About this exercise: The response must contain all of the entries, each one repeated exactly.
*** Begin section ***
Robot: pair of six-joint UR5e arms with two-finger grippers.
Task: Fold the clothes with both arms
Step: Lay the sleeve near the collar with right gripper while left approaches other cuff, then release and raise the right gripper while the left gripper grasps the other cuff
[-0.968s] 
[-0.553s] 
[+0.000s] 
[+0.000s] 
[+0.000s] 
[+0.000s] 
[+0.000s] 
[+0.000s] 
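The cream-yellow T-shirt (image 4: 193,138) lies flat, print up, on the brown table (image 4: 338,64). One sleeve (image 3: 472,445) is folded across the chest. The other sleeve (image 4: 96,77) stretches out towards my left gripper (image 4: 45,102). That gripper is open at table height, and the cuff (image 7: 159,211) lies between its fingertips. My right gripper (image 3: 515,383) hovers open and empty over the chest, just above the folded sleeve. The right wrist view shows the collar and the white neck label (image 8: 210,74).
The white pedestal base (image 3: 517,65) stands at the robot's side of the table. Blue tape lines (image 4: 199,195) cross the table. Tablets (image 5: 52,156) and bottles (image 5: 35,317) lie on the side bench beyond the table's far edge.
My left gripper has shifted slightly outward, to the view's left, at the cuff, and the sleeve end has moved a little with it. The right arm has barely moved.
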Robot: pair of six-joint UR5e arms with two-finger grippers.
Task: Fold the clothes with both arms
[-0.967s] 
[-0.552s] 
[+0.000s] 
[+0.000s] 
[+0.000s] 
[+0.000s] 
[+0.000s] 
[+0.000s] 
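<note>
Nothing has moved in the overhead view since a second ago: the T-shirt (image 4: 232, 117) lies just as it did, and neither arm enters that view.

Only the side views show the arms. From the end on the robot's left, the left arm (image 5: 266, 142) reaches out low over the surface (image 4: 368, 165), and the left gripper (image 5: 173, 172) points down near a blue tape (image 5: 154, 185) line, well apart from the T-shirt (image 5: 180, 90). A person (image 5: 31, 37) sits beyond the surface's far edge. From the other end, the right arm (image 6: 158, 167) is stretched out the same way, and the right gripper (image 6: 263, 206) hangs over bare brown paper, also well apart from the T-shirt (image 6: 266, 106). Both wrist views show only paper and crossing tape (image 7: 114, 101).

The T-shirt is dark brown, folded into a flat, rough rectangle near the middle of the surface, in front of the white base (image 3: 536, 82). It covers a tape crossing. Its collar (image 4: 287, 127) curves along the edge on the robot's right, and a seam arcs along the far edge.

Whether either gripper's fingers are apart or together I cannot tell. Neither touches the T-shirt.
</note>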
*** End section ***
Response area:
Robot: pair of six-joint UR5e arms with two-finger grippers.
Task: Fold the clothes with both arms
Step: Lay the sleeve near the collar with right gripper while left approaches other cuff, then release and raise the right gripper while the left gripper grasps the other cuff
[-0.968s] 
[-0.553s] 
[+0.000s] 
[+0.000s] 
[+0.000s] 
[+0.000s] 
[+0.000s] 
[+0.000s] 
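The cream-yellow T-shirt (image 4: 193,138) lies flat, print up, on the brown table (image 4: 338,64). One sleeve (image 3: 472,445) is folded across the chest. The other sleeve (image 4: 96,77) stretches out towards my left gripper (image 4: 45,102). That gripper is open at table height, and the cuff (image 7: 159,211) lies between its fingertips. My right gripper (image 3: 515,383) hovers open and empty over the chest, just above the folded sleeve. The right wrist view shows the collar and the white neck label (image 8: 210,74).
The white pedestal base (image 3: 517,65) stands at the robot's side of the table. Blue tape lines (image 4: 199,195) cross the table. Tablets (image 5: 52,156) and bottles (image 5: 35,317) lie on the side bench beyond the table's far edge.
My left gripper has shifted slightly outward, to the view's left, at the cuff, and the sleeve end has moved a little with it. The right arm has barely moved.
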Robot: pair of six-joint UR5e arms with two-finger grippers.
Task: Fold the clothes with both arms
[-0.967s] 
[-0.552s] 
[+0.000s] 
[+0.000s] 
[+0.000s] 
[+0.000s] 
[+0.000s] 
[+0.000s] 
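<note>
Nothing has moved in the overhead view since a second ago: the T-shirt (image 4: 232, 117) lies just as it did, and neither arm enters that view.

Only the side views show the arms. From the end on the robot's left, the left arm (image 5: 266, 142) reaches out low over the surface (image 4: 368, 165), and the left gripper (image 5: 173, 172) points down near a blue tape (image 5: 154, 185) line, well apart from the T-shirt (image 5: 180, 90). A person (image 5: 31, 37) sits beyond the surface's far edge. From the other end, the right arm (image 6: 158, 167) is stretched out the same way, and the right gripper (image 6: 263, 206) hangs over bare brown paper, also well apart from the T-shirt (image 6: 266, 106). Both wrist views show only paper and crossing tape (image 7: 114, 101).

The T-shirt is dark brown, folded into a flat, rough rectangle near the middle of the surface, in front of the white base (image 3: 536, 82). It covers a tape crossing. Its collar (image 4: 287, 127) curves along the edge on the robot's right, and a seam arcs along the far edge.

Whether either gripper's fingers are apart or together I cannot tell. Neither touches the T-shirt.
</note>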

This answer is complete as written.